Кто это – Мардук? Он? Он – Мардук. Справедливый и сильный, благочестивый и мужественный. Он приходит на помощь тем, кто взывает. Он убивает ее. Рвет на части и из ее частей создает небо, и землю, и реки, и океаны, в которых все – честно и так, как он хочет. Не боится. Совсем не боится. Потому что не верит, что Тиамат – его мать… Она – хаос и порождение бездны. И никогда его не любила.
Бросила маленьким. Умерла. И отец тоже связался со змеями, превратился в дракона. Вышвырнул и забыл. И никто не сказал ему, как это бывает, когда любят.
«Мардук!» – кричит он, просыпаясь в липком поту.
«Дурак, – поправляет кто-то. Уже не вежливо, как раньше. А брезгливо и раздраженно. – Дурак».
«Я есть, – он почти плачет, – я живой. Я докажу, я вернусь».
А в голове снова чужие – девочка из Уганды, Хиросима, полуразрушенная мазанка, голод, грязь, руки, связанные за спиной. Он путает имена. И имена путают его. Он хочет свежую рубашку и побриться. Но руки дрожат, и его бреет кто-то другой, незнакомый. Без лица.
Стук в окно:
– Хто там?
– Самооборона Крыма…
– Спим уже, мимо иди.
– Корову отдайте, тогда пойдем.
– Ну як хочете. Петро, стреляй…
– Бисови вы диты!!! Мать вашу вот…
– Петро, стреляй, кажу, пока не сбежала эта самооборона. В ногу!

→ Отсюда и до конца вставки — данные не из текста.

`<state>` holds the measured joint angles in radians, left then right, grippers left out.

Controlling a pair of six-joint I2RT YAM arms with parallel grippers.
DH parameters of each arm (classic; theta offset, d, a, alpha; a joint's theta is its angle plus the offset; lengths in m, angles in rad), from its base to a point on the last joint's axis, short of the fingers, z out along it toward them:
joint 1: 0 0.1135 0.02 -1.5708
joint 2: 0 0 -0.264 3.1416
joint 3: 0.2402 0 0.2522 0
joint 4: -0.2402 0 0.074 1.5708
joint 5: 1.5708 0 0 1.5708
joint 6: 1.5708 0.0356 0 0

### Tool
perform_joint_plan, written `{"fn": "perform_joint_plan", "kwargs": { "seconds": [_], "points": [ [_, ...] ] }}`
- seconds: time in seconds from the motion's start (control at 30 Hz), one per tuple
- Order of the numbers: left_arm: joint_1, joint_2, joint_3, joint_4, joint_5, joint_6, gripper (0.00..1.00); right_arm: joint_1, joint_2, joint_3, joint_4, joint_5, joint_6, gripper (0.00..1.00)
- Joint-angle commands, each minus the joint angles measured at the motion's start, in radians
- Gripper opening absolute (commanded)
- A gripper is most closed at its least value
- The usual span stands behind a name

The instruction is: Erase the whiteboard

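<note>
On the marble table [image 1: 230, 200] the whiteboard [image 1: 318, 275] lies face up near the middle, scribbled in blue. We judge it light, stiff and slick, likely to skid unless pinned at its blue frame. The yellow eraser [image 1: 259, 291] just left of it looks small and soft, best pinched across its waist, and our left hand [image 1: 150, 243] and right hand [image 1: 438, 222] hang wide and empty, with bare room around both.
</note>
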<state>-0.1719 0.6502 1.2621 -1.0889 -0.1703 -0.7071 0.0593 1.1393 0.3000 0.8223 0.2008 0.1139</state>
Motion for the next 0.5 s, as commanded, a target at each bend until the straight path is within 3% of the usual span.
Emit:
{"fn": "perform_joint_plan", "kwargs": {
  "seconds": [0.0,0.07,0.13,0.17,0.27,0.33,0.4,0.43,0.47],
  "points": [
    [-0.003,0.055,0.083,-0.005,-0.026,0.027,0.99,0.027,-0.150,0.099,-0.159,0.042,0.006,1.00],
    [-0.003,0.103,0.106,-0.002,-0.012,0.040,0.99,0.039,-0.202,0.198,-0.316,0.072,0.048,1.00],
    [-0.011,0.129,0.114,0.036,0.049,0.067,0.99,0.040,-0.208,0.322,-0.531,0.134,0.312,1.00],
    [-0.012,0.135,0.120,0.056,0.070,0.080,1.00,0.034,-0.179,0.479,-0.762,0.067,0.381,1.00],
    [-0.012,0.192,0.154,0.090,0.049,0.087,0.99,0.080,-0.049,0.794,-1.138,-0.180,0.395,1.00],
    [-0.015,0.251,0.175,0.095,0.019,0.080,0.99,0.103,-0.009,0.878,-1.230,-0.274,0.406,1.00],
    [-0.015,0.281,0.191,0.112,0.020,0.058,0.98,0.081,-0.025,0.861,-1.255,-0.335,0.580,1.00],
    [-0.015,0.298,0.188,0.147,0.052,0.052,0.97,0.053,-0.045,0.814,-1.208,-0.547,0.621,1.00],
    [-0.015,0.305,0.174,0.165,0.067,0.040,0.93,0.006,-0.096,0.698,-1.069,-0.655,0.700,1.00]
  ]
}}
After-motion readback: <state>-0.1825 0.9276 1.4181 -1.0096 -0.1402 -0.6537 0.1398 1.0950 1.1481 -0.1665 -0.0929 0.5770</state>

– Тьху ты ё. Никакого революционного духа на вас нет… Ну и на добранич.
– И тебе не хворать.
На самом деле никакого Петра нет. Есть сестры – баба Маня и баба Дуся, с ними вдовая и разведенная Люська, а еще Есения-подкидыш, названная по фильму, в котором все случилось правильно и хорошо. У бабы Мани – бессонница. Она и дежурит.
Петра нет, а ружье есть. От девяностых, от Люськиного бандита, мужика непутевого и злого. Проклинали его на чем свет стоит и живым, и мертвым.
«А пронесет, – решили все вместе, – службу заупокойную по нему отстоим… Отмолим».
Учились носить костюмы. Языки – сначала немножко, потом обязательно. Благотворительность – широко и теперь уже не жалко. Рукопожатия, сухие ладони, жестко, но не до слома пальцев. Сидеть, держать спину, помнить, что лицо всегда может попасть на обложку, а потому и его держать тоже.